Try it –
Would you copy all lines in the data that contain the word "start"?

--- Data shown Enclosed Below ---

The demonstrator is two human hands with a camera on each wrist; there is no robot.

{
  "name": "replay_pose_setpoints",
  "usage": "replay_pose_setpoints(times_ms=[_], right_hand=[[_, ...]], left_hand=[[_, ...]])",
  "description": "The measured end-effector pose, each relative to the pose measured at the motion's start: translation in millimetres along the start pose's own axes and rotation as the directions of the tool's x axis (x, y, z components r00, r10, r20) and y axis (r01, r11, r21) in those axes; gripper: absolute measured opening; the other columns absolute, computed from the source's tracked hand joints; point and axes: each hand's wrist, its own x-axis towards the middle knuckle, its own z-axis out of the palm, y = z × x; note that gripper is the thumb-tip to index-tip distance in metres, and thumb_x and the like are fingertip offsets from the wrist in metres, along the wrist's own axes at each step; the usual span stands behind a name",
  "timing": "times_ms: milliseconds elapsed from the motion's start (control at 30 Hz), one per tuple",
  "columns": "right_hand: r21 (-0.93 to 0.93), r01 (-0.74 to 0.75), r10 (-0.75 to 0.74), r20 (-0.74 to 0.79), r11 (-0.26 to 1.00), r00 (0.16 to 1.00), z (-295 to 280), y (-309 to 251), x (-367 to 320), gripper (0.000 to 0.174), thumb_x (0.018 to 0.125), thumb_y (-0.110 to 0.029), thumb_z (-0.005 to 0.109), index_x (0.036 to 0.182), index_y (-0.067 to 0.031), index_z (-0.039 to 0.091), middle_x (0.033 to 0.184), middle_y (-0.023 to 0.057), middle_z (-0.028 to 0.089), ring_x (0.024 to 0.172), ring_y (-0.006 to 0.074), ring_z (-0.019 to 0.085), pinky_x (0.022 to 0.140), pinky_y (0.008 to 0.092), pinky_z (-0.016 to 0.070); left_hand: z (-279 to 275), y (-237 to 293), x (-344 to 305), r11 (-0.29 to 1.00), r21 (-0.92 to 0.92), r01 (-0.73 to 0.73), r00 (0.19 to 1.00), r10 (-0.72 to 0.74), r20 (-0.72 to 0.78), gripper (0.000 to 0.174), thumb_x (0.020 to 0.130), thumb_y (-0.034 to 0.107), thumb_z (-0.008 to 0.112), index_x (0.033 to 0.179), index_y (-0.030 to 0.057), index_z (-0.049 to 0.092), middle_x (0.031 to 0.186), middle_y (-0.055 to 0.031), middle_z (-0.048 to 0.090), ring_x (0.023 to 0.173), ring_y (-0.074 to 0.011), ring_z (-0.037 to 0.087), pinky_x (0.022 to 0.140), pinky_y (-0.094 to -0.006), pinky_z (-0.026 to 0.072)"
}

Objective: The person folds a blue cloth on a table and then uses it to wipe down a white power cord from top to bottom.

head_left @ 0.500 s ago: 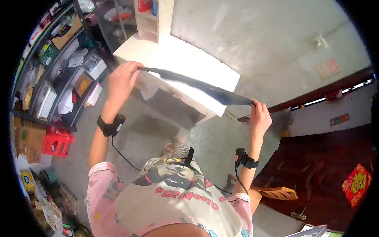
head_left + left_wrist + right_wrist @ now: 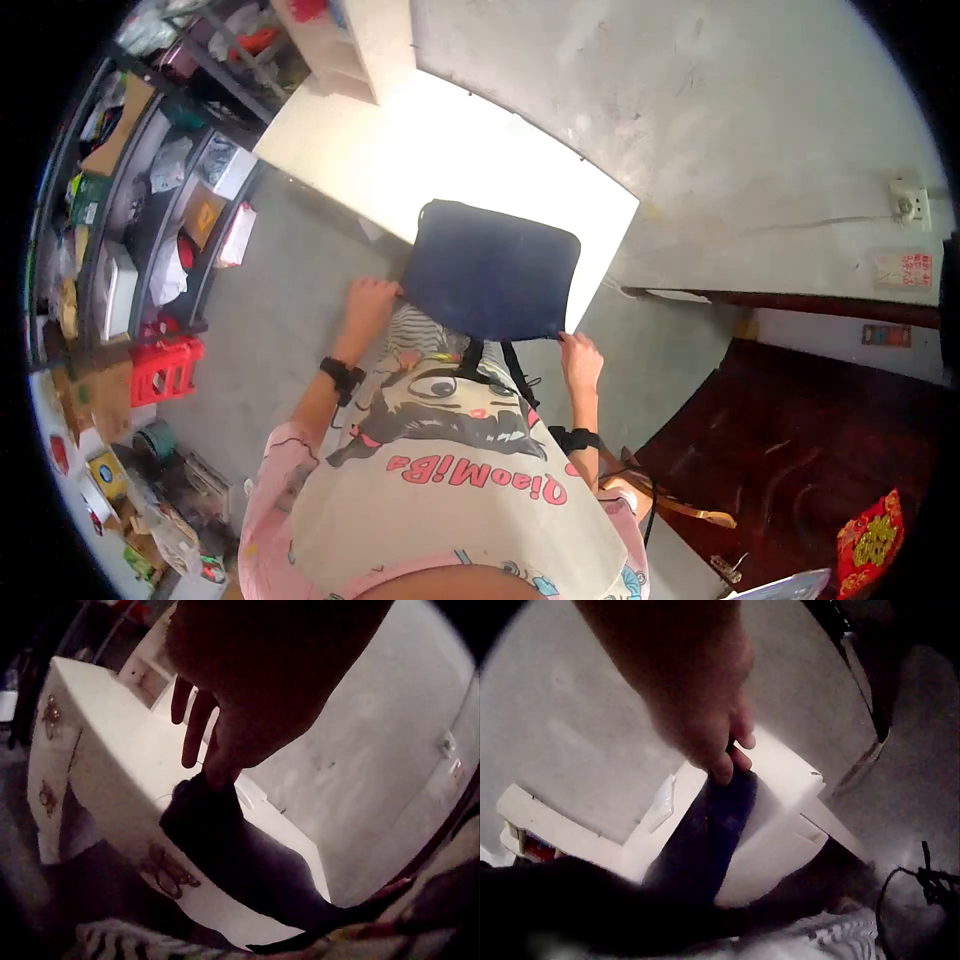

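Note:
A dark navy piece of cloth (image 2: 495, 268) with rounded far corners is spread between my hands, its far part overlapping the white desk in the head view. My left hand (image 2: 372, 305) pinches its near left corner; in the left wrist view that hand (image 2: 240, 712) has thumb and finger on the cloth (image 2: 247, 855), with other fingers extended. The near right corner is pinched by my right hand (image 2: 580, 362). In the right wrist view, the right hand's fingertips (image 2: 721, 766) close on the edge of the cloth (image 2: 720, 825), which hangs down from them.
The white desk (image 2: 345, 150) stands against the wall, with ornate drawer handles (image 2: 169, 874) on its front. Left of it are loaded dark shelves (image 2: 130, 190) and a red plastic stool (image 2: 168, 370). A dark red door (image 2: 800, 450) is at right, near a wooden chair part (image 2: 690, 512).
Both hands have come down and closer to the body, and nearer each other. The cloth has gone from a narrow stretched strip to a broad spread panel. The head view has shifted.

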Motion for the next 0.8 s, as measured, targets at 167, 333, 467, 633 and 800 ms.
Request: replay_pose_setpoints(times_ms=[167, 333, 467, 633, 800], right_hand=[[0.055, -0.112, 0.112, 0.005, 0.992, 0.994, -9.6, 5.0, 8.9, 0.015, 0.075, -0.017, 0.055, 0.088, -0.0142, 0.062, 0.075, 0.0064, 0.056, 0.071, 0.025, 0.056, 0.06, 0.0358, 0.0466], [0.014, -0.192, 0.193, -0.056, 0.981, 0.98, -29.8, 8.4, 55.2, 0.012, 0.076, -0.019, 0.054, 0.084, -0.0159, 0.062, 0.075, 0.0069, 0.056, 0.072, 0.0254, 0.057, 0.058, 0.0375, 0.0468], [0.039, -0.303, 0.306, -0.091, 0.952, 0.948, -1.7, 29.0, 127.8, 0.015, 0.078, -0.024, 0.053, 0.084, -0.0148, 0.063, 0.079, 0.009, 0.059, 0.07, 0.0288, 0.058, 0.061, 0.0397, 0.0468], [-0.054, -0.391, 0.395, 0.123, 0.919, 0.91, 49.7, 41.1, 197.4, 0.016, 0.076, -0.025, 0.056, 0.084, -0.0146, 0.065, 0.084, 0.0092, 0.061, 0.077, 0.0277, 0.06, 0.067, 0.0377, 0.0478], [-0.043, -0.431, 0.432, 0.143, 0.901, 0.89, 39.5, 39.2, 220.4, 0.017, 0.074, -0.024, 0.059, 0.085, -0.0115, 0.064, 0.086, 0.0092, 0.062, 0.079, 0.0268, 0.06, 0.069, 0.0372, 0.0481]], left_hand=[[-3.6, -17.3, 17.4, 0.984, -0.109, 0.14, 0.987, -0.13, 0.096, 0.01, 0.074, 0.011, 0.052, 0.082, 0.0096, 0.059, 0.079, -0.0061, 0.059, 0.075, -0.0226, 0.054, 0.07, -0.0353, 0.0376], [-18.2, -33.6, 67.8, 0.913, -0.294, 0.283, 0.958, -0.252, 0.141, 0.014, 0.078, 0.013, 0.05, 0.085, 0.0048, 0.058, 0.081, -0.0094, 0.059, 0.078, -0.0276, 0.054, 0.076, -0.0374, 0.0387], [22.5, -52.1, 142.5, 0.865, -0.496, 0.073, 0.995, -0.096, -0.02, 0.016, 0.079, 0.016, 0.049, 0.087, 0.0061, 0.058, 0.086, -0.0091, 0.059, 0.08, -0.0273, 0.054, 0.073, -0.0345, 0.042], [111.1, -94.2, 183.7, 0.861, -0.434, 0.266, 0.95, -0.157, 0.271, 0.012, 0.073, 0.014, 0.056, 0.083, 0.0091, 0.06, 0.081, -0.007, 0.061, 0.078, -0.0237, 0.058, 0.068, -0.0334, 0.045], [112.0, -88.5, 186.3, 0.868, -0.43, 0.25, 0.968, -0.222, 0.115, 0.011, 0.073, 0.015, 0.055, 0.08, 0.0082, 0.06, 0.08, -0.0063, 0.061, 0.078, -0.0237, 0.057, 0.068, -0.0339, 0.0443]])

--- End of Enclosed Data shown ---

Written solution –
  "description": "The measured end-effector pose, each relative to the pose measured at the motion's start: translation in millimetres along the start pose's own axes and rotation as the directions of the tool's x axis (x, y, z components r00, r10, r20) and y axis (r01, r11, r21) in those axes; gripper: absolute measured opening; the other columns absolute, computed from the source's tracked hand joints; point and axes: each hand's wrist, its own x-axis towards the middle knuckle, its own z-axis out of the palm, y = z × x; note that gripper is the thumb-tip to index-tip distance in metres, and thumb_x and the like are fingertip offsets from the wrist in metres, along the wrist's own axes at each step; the usual span stands behind a name",
  "timing": "times_ms: milliseconds elapsed from the motion's start (control at 30 Hz), one per tuple",

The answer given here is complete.